Call for proposals

The Landscape, in its broadest sense, does not necessarily represent a coherent sequence. In fact, it has the particularity of exhibiting often both ruptures and continuities. These cuts and connections are just as polymorphic as the landscape itself. As “object”, they depend on biophysical materiality and on ecosystems that vary according to environmental conditions. As a product, they also relate to the “subject” in its social, cultural or political variations. The landscape cannot be freed from the territorial context in which it is inscribed, in its spatiality and historical thickness. This socially constructed landscape evolves as a function either of social practices - very strongly marked by globalization - or of implemented projects that renew ways of thinking and managing the territories. The discontinuities in the landscape can be expressed by an imbalance between spatial, geographic, historical, ecological, economic and, sometimes, behavioral levels. According to "Le Robert" dictionary, rupture is defined as a "cut, tearing of a flexible thing" or an "interruption which suddenly affects the permanence of a phenomenon". In this context, it can be an intrusion into the existing, destroying its harmony. By combining the approaches of planners, architects, landscape designers and geographers, etc., this conference aims at questioning the landscape through the prism of its ruptures and continuities. Subject to phenomena of discontinuity (environmental, ecological, economic, etc.), landscapes could adapt to them, showing resilience and flexibility. What forms this emerging flexibility takes in such situations?

Four topics will be particularly privileged: 

The landscape and the project

A landscape project is born from the meeting of a designer and actors who interact in the production of a collective work. The landscape project is often conceived from the combination of different converging and diverging factors, including respective intentions, needs and expectations. It tries to articulate the local actor who seeks to confirm his hold on what he considers his domain with the designer who is often influenced by trends and the wishes of users demanding a better living environment. In this area, the reflection will focus on the relationship between the idea and the project, as well as that of the project and the site. What ruptures and continuities between the political intention and the project, between the landscape or territorial project and what is finally implemented? What bifurcations, what adaptations and what forcing? 

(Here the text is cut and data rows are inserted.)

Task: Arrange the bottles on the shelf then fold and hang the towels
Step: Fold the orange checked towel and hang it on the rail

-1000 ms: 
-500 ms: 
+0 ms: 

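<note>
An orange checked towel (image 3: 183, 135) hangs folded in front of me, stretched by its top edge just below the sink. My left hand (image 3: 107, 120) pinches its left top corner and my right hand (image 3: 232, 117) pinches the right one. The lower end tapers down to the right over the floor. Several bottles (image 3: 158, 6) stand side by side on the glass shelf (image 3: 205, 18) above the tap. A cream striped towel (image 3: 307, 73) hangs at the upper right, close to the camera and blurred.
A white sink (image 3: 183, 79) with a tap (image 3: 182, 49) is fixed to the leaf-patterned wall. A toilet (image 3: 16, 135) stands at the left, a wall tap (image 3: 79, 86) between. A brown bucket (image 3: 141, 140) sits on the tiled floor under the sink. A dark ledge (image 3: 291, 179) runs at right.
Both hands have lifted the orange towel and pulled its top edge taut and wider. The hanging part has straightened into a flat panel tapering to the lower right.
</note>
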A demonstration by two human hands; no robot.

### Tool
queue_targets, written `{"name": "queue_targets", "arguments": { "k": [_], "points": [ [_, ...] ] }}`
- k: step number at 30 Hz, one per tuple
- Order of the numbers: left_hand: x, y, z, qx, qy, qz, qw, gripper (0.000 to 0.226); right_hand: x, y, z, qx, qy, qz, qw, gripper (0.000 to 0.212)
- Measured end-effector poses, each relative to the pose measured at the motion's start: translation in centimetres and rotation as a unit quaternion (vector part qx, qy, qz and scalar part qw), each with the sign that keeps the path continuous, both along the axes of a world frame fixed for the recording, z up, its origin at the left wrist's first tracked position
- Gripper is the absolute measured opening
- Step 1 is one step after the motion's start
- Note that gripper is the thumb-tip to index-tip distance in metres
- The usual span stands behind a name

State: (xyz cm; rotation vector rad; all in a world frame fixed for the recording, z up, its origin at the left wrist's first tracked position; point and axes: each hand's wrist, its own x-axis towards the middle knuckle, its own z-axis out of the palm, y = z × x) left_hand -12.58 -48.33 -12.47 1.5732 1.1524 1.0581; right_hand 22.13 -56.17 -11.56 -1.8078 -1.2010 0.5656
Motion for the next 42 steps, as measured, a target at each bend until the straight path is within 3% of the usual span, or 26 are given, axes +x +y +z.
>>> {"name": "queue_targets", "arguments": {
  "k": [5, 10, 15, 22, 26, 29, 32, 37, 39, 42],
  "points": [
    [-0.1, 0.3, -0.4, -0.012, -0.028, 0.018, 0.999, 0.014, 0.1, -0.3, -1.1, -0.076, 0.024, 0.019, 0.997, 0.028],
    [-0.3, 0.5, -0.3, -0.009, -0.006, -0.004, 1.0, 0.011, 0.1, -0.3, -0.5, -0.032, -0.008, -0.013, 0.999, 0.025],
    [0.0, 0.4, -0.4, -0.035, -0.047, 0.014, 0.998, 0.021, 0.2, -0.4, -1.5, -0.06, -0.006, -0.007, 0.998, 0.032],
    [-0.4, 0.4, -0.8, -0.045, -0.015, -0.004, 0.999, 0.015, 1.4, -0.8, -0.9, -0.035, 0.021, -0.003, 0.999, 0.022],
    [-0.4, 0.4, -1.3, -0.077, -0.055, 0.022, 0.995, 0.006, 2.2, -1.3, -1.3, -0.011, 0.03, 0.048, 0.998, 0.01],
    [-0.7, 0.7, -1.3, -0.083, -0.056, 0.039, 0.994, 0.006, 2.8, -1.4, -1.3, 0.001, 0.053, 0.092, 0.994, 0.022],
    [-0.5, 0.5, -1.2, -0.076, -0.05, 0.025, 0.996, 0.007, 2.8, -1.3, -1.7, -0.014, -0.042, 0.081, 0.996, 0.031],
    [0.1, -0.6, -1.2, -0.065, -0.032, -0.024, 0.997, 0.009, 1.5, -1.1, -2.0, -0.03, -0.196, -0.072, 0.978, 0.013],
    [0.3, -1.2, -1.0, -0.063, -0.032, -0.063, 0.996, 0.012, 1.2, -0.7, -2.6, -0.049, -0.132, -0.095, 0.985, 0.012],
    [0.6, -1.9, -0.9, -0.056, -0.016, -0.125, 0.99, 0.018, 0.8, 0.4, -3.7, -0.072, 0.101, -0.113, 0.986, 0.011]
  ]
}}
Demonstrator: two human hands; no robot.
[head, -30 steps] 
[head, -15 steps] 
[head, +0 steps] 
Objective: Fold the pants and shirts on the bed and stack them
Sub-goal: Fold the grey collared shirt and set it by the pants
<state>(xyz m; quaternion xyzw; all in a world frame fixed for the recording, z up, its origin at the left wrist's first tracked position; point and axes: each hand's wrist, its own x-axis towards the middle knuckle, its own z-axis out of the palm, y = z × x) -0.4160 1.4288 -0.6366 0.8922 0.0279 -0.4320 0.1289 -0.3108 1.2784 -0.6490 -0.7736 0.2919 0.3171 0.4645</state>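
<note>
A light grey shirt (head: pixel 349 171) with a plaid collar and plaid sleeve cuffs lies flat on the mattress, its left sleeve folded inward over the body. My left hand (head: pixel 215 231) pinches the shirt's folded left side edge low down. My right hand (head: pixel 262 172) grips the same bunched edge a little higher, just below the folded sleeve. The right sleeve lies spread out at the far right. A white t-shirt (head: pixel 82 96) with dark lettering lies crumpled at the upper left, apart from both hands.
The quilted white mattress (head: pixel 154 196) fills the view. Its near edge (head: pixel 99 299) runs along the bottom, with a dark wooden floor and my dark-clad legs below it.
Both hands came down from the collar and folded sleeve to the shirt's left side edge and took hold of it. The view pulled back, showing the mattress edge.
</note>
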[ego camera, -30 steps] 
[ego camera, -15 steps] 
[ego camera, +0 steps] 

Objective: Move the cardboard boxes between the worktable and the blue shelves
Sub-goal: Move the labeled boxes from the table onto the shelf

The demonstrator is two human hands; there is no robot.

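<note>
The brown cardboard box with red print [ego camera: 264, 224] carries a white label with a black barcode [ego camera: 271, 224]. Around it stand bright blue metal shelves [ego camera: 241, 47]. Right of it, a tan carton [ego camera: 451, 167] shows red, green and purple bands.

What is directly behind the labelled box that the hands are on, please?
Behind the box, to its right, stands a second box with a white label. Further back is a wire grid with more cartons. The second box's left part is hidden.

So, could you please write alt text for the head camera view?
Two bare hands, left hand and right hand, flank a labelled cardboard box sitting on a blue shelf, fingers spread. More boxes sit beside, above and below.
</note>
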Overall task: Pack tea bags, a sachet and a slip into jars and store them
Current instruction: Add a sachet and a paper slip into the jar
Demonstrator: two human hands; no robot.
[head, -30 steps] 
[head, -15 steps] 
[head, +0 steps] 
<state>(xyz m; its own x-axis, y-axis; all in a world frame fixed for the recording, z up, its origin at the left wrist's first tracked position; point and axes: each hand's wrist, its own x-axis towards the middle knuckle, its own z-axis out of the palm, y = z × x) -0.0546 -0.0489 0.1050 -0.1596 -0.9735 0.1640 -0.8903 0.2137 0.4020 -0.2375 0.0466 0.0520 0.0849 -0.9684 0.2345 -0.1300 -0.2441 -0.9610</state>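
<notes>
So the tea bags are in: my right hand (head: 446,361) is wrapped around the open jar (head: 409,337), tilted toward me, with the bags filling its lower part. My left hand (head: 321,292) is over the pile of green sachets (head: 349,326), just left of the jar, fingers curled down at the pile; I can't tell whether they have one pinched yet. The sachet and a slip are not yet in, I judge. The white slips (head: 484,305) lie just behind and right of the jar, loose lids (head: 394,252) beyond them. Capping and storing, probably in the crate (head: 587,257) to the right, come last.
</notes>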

The landscape and the transformation of space

By transforming space, the rupture can be geographic and cause marked breaks and landscape discontinuities, the traces of which are still visible in space. One thinks here of the scars of the war, of development interventions which drastically modify the landscapes (quarries, intensive cultivation, plantations and clear cuts in the forest), of actions undermining an established order. What ruptures and what continuities between the built and non-built spaces of the landscape? What landscape patterns and fragmentation could be seen in a context of global change provoking spatial recomposition of territories and subsequent socio-ecological challenges? What public landscape policies in the face of these ruptures and continuities? Many perspectives are emerging within 21st century spatial planning. The urbanization of cities, the search for new resources, the reclamation of privatized public spaces as well as ethnic and confessional conflicts are leading to new phenomena of rupture in the social and spatial landscape.

Landscape tools

Various landscape approaches are possible when engaging in landscape projects. Depending on the expectations of actors, different tools can be mobilized to better understand the landscape; to raise awareness and engage local stakeholders; to dive in action and planning. Tools allow communicating around and testing different project possibilities. Reflecting spatial representations, landscape tools allow reading ruptures and continuities, changes and invariants. A wide variety of tools (rational or sensitive mapping, atlas, drawing, ground or aerial photography, satellite image, work of art, etc.) participate in the construction of a complex landscape thought and in the development of a knowledge that is enriched by action. This section hence aims at questioning the contribution and / or the relevance of these tools in order to analyze the ruptures and the continuities of the landscape.

Landscape users

In this section, we are looking into landscape actors / consumers and their relations to the territory. In fact, continuities and ruptures affect the interactions between the landscape and the users. We are here thinking of socio-spatial continuities / ruptures in the landscape as, for example, the materialization of multiconfessionalism in the landscape or as the expression of issues of spatial and social justice. The users of (or in the) landscape are at the same time city dwellers, tourists, and sensitive actors of the landscape. They invent a landscape that becomes sensitive and a vector of emotion. This sensitivity can be understood and shared, misunderstood and rejected. By claiming rights and uses, users create territorialized landscapes and develop practices that shed light on the forms of appropriation of changing spaces.